One of the main features of each episode discussing the first season was what elements of the season were being carried over from the DC Extended Universe (DCEU) into the rebooted new DC Universe (DCU). The discussions largely pertained to references to other DC Comics characters not in the series. Characters that remained canon included Matter-Eater Lad, Doll Man, and Kite Man. Other characters were considered not to have carried over, such as Aquaman, Bat-Mite, Green Arrow, and the Justice League. When discussing the Justice League, Gunn delayed discussions by saying the situation would be addressed in the first episode of the second season. Gunn also specifically referred to mentions of Wonder Woman and Barry Allen, expressing uncertainty about whether they are already established superheroes during the events of the season. In contrast, he said that Peacemaker's references to Superman did remain canon. In referring to Clemson Murn, he said that while the character exists, his appearance is not due to potentially wanting to cast Iwuji in a different role in the future. Gunn also occasionally commented on elements not from DC Comics being canon, such as the film Porky's (1981) and Cheetos.

As the second season of the series proceeded, Gunn began explaining his process in creating the world of the DC Universe, such as introducing popular DC location Jitters Coffee and his willingness to kill off characters.
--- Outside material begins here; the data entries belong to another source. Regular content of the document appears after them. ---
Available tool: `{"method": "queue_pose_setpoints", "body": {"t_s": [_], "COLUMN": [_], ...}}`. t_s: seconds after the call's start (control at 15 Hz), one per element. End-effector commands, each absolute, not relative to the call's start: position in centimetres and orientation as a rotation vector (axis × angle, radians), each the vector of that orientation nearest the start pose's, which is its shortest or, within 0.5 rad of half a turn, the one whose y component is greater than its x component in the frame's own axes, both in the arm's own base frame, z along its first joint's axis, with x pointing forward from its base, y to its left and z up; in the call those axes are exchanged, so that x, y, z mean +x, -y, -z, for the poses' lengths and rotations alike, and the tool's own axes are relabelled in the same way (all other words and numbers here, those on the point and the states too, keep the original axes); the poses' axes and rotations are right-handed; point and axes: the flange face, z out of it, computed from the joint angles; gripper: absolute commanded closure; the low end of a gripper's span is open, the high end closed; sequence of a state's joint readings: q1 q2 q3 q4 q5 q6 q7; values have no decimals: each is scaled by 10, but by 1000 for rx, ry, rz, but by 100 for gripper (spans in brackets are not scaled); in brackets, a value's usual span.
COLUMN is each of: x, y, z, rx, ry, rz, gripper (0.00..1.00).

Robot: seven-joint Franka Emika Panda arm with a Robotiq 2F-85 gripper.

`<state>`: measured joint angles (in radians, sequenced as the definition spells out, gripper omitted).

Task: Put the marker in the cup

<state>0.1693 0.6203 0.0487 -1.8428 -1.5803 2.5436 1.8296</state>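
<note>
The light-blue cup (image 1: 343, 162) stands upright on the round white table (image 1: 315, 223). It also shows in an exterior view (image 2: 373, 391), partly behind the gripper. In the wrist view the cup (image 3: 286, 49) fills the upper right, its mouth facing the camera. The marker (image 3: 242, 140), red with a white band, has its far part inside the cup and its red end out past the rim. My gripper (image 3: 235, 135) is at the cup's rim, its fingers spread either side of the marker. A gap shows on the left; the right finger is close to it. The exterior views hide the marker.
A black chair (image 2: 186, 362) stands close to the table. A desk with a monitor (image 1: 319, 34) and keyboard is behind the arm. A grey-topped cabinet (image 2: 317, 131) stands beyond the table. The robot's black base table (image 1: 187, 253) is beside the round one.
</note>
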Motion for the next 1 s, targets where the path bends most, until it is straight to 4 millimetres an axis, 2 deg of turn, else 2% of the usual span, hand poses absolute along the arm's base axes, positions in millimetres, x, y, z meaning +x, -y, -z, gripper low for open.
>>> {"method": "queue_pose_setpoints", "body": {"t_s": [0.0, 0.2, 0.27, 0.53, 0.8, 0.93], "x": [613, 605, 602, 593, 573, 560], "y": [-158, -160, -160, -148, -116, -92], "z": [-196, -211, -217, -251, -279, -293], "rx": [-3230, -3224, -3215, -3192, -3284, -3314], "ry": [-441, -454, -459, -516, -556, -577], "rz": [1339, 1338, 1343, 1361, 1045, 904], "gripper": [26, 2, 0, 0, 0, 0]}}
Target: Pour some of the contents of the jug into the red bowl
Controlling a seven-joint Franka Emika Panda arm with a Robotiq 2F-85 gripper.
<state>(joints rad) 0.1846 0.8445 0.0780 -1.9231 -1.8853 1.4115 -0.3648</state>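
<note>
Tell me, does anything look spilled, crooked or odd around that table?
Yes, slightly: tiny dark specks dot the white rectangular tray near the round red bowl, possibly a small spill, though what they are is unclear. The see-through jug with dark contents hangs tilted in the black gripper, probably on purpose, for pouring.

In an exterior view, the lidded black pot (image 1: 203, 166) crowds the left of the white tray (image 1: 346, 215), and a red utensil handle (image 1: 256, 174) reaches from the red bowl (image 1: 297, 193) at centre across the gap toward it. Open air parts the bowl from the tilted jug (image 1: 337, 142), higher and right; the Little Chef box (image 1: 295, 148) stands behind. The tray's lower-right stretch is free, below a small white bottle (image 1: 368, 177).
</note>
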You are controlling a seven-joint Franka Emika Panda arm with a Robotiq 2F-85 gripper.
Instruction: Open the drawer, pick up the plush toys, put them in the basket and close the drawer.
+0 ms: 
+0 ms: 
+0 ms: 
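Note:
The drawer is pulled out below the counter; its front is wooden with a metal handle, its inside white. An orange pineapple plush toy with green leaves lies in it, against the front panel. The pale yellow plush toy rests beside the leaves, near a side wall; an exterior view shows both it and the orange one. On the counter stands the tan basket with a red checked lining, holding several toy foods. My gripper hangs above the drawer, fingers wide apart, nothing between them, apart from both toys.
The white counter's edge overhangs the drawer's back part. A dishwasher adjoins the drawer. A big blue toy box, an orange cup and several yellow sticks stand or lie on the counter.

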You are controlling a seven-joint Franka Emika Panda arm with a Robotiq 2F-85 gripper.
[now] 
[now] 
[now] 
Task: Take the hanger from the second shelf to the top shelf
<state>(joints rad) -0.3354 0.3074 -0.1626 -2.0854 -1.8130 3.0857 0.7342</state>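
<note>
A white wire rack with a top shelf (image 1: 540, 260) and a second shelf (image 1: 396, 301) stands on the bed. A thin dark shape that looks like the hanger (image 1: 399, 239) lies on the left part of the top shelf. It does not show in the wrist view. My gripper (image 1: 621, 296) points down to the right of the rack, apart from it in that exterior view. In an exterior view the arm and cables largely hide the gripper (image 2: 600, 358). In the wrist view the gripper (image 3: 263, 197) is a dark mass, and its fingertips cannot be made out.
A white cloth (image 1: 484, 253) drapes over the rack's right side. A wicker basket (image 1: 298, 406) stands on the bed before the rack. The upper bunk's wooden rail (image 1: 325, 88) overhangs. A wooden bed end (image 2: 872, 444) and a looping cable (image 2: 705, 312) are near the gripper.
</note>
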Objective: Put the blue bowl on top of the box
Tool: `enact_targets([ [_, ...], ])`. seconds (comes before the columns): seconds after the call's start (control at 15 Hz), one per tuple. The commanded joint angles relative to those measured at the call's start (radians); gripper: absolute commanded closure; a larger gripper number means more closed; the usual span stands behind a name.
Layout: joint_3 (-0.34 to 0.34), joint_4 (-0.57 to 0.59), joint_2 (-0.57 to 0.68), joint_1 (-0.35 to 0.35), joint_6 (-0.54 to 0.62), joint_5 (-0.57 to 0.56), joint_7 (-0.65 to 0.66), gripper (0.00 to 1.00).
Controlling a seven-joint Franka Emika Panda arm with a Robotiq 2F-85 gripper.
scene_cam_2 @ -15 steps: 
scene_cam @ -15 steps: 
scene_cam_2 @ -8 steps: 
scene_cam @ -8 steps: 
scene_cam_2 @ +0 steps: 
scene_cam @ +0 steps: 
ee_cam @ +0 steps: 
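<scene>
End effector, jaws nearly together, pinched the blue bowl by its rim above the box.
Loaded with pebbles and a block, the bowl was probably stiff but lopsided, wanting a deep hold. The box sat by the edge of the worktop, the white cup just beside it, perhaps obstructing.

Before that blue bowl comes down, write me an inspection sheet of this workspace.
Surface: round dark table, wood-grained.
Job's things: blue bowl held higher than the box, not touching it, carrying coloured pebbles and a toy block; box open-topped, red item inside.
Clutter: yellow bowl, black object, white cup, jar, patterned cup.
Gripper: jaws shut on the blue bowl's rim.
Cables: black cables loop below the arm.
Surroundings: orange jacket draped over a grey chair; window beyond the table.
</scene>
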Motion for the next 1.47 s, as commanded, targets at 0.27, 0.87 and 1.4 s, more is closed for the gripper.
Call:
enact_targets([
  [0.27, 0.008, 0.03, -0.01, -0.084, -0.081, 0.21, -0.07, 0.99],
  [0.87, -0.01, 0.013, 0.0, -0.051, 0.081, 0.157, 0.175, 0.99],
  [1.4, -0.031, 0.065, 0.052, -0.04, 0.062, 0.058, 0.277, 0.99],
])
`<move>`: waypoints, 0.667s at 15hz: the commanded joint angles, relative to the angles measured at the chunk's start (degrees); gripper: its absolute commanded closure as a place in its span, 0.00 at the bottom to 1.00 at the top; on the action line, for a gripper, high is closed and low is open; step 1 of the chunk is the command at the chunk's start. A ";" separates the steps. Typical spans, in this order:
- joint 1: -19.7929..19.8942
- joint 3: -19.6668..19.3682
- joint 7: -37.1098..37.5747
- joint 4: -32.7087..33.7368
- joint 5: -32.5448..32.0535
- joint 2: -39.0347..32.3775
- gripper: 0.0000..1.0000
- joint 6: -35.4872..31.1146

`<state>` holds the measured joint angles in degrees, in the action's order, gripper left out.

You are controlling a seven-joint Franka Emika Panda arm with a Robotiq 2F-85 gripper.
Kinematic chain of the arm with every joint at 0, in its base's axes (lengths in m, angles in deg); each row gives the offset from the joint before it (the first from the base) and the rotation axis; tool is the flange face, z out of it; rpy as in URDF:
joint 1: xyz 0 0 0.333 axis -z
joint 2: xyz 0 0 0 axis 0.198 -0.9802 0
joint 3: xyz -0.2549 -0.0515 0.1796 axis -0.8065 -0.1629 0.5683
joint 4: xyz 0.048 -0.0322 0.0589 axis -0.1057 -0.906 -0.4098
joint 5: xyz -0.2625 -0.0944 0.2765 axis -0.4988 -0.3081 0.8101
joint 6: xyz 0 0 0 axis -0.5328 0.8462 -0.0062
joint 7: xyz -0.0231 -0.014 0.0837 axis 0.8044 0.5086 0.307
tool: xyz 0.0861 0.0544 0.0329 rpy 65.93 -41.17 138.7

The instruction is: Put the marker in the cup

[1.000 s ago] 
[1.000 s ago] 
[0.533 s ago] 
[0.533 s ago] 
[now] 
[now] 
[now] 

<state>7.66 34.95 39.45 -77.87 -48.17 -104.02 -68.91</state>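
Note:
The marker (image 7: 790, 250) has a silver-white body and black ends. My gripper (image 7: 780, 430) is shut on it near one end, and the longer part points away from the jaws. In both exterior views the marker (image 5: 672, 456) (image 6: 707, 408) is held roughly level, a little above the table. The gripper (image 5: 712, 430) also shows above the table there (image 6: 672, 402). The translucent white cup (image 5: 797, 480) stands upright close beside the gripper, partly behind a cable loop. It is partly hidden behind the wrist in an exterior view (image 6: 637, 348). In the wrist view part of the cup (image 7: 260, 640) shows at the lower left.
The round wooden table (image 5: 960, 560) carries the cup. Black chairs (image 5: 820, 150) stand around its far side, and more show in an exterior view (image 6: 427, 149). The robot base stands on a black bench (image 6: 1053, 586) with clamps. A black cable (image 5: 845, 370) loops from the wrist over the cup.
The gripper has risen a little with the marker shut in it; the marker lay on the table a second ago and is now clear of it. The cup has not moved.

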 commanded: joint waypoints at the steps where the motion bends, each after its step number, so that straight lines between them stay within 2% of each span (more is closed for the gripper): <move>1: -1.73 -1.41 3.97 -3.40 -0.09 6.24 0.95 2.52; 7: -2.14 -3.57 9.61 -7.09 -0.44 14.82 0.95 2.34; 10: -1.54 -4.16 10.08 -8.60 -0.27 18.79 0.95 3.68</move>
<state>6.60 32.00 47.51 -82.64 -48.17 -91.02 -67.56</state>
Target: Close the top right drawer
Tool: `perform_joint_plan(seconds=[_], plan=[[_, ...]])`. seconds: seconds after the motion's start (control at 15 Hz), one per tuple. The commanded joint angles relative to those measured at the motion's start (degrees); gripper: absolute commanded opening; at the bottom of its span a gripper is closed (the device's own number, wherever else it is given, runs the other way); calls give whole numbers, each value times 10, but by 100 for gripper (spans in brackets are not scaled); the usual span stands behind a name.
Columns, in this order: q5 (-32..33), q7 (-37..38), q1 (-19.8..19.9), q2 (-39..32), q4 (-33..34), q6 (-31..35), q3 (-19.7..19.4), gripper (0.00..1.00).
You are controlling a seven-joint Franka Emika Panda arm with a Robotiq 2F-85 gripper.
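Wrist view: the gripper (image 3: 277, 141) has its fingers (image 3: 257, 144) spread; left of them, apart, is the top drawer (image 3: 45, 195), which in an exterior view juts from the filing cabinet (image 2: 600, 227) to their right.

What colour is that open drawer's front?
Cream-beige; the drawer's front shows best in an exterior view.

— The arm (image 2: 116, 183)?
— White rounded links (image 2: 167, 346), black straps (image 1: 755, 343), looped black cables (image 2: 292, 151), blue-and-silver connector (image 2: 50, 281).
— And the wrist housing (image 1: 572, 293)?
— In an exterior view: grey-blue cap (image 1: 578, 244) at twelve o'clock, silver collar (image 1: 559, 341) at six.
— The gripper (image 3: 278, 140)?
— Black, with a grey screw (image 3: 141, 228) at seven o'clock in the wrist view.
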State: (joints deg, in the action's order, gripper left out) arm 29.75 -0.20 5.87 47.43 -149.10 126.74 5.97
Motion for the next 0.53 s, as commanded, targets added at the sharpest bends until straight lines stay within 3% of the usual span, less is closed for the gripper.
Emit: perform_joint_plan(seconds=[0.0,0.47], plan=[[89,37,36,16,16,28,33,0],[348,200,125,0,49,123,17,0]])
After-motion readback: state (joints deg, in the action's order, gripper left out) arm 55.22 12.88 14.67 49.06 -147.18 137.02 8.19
He also explains the origin of certain aspects of the series, such as the imps alluded to in the season 2 episode "The Ties That Grind" and Adrian Chase's fascination of crows in the episode "Another Rick Up My Sleeve" being based on Gunn's own fascination. In another segment, the hosts answer questions taken from fans, at one point each answering who they would like to see their own characters fight.

==Release==
Having been announced earlier in the week, the first episode of the podcast released July 24, 2025. They released episodes to go along with each episode of Peacemaker season 1. Starting August 21, 2025, with the release of the first episode of the second season, the podcast began releasing alongside each second season episode.

==Reception==
SlashFilm expressed gratitude for the podcast's existence and clarifications about the DCU's canon. Bradley Russell from GamesRadar+ had a less positive review, marking the podcast as an addition to the confusion created by the shift in canon between the two seasons of Peacemaker. He explained, "In a way, Gunn has embraced the confusing, convoluted canon that has punctuated comic book stories for decades. Now, we just need to navigate the weeds of continuity and (largely) forget about what came before." Bleeding Cool monitored the podcast and consistently reported about Gunn's statements regarding DCU canon, starting with the first episode. Writer Ray Flook was satisfied that the episode was largely kept within canon.

Writing for Polygon, Samantha Nelson praised other aspects of the podcast, saying, "It's well worth listening to the show for all the behind-the-scenes details about the music choices, stuntwork, and cut plots, and the running segment on everything from season 1 of the show that is and isn't still canon in the new DCU."